Bu hastalığın teşhisinin konulmasında radyolojik görüntüleme cihazlarından da faydalanılabildiğini belirten Karakoç, "Eskiden beri bildiğimiz radyasyonla çalışan röntgen cihazları ile el eklemlerindeki hasar ve şekil bozuklukları, kemik erimesi gibi bulgular görülürken, MR cihazlarıyla ki bunlar radyasyonla çalışmazlar, eklem iltihaplarını daha ayrıntılı ve röntgenden daha erken zamanda gösterebilirler. Hekim şüphede kaldığında bu tetkiklerden faydalanmak isteyebilir. Bu hastalığı tutulmuş ya da ilerde tutulacak olanlara iyi haber romatoid artrit hastalığının hem oluş mekanizması ile ilgili hem de tedavisi ile ilgili son yıllarda çok ilerleme sağlanmıştır. Hatta şöyle de söylenilebilir; tedavisinde en çok yeni ilaç üretilmesi başarılmış olan romatizmal hastalık tipidir. Geçen zaman, bu hastalıklarla uğraşan hekimlere şunu öğretmiştir; erken teşhis edilmiş, ilaçlarını yeterli doz ve sürede kullanmış olan hastaların ektemlerinde şekil bozuklukları olmadığı, hareket kısıtlıkları yaşamadıkları, hastalıklarından daha az zarar gördükleri ve ağrılarının daha az olduğudur.

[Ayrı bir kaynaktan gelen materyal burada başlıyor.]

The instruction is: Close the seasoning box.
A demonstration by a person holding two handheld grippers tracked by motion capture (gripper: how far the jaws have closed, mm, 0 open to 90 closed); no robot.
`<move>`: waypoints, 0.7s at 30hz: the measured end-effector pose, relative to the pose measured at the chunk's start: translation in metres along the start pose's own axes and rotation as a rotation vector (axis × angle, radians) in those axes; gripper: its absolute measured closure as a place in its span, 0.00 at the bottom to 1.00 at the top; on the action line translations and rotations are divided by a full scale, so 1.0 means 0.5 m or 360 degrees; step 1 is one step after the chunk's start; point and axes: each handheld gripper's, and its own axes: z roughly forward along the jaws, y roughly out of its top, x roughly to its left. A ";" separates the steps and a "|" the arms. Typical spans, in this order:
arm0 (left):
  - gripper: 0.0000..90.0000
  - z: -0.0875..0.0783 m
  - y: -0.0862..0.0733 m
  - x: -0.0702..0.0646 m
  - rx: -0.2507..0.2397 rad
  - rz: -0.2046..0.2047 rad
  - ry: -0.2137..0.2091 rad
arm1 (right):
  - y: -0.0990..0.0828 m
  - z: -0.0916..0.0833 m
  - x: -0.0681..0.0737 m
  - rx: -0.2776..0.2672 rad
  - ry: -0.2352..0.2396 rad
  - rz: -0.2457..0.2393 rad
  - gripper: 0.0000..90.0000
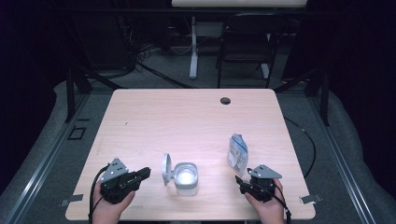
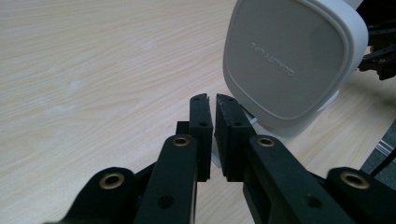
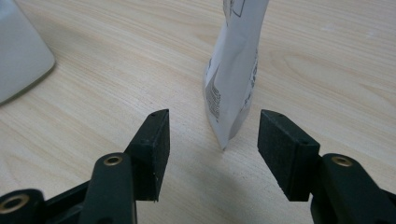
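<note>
Left hand-held gripper (image 2: 212, 99): jaws pressed together on nothing, tips just short of the raised lid (image 2: 290, 58) of the white container (image 1: 185, 178). Right hand-held gripper (image 3: 213, 133): jaws wide, empty, either side of the pouch (image 3: 235, 70) without touching it. Container sits open at the near middle of the surface (image 1: 187, 121); pouch upright right of it, long axis vertical, narrow edge toward the gripper. Likely step: taking the pouch. Next: ease forward, close squarely.

One white container (image 1: 186, 178) with its lid (image 1: 166, 169) open is being counted near the table's (image 1: 187, 116) front edge; one pouch (image 1: 237, 153); two grippers.
</note>
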 end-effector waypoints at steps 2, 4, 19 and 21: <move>1.00 0.002 0.002 -0.003 0.0008 0.0014 -0.0011 | 0.000 -0.001 -0.001 0.0004 -0.0005 0.0004 0.49; 1.00 0.004 0.005 -0.007 0.0012 0.0020 -0.0017 | 0.000 -0.002 -0.001 0.0000 -0.0005 0.0009 0.49; 1.00 0.011 0.031 -0.043 -0.0012 0.0101 -0.0082 | 0.001 0.000 -0.001 0.0002 0.0004 0.0005 0.49; 1.00 0.014 0.032 -0.046 -0.0009 0.0100 -0.0088 | 0.000 0.001 -0.001 0.0002 0.0007 0.0003 0.49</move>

Burada üzerine vurgu yapılması gereken nokta ise erken teşhistir. Çünkü erken teşhis konulmuş ve tedavisi başlanılmış hastada eklem hasarı gelişmemektedir. Maalesef ki eklem hasarı bir kez geliştiği zaman artık hiçbir şekilde tamiri mümkün değildir. Maalesef romatoid artrit gibi kronik hastalıkların tedavisinde tek bir ilaçla sihirli bir sonuç almak günümüzde mümkün değildir. Zaman zaman birden fazla ilaç kullanılabilir. Seçilecek ilaçta hastalığın şiddeti kadar hastanın genel sağlık durumu ve eğer varsa diğer hastalık ve ilaçları da etkili olmaktadır. Bu sebeple kişiye özgü tedaviler de söz konusu olabilir. Ancak hastalarımızın çoğunda mevcut ilaçlarımızla az da olsa yüz güldürücü sonuçlar alınmaktadır" dedi.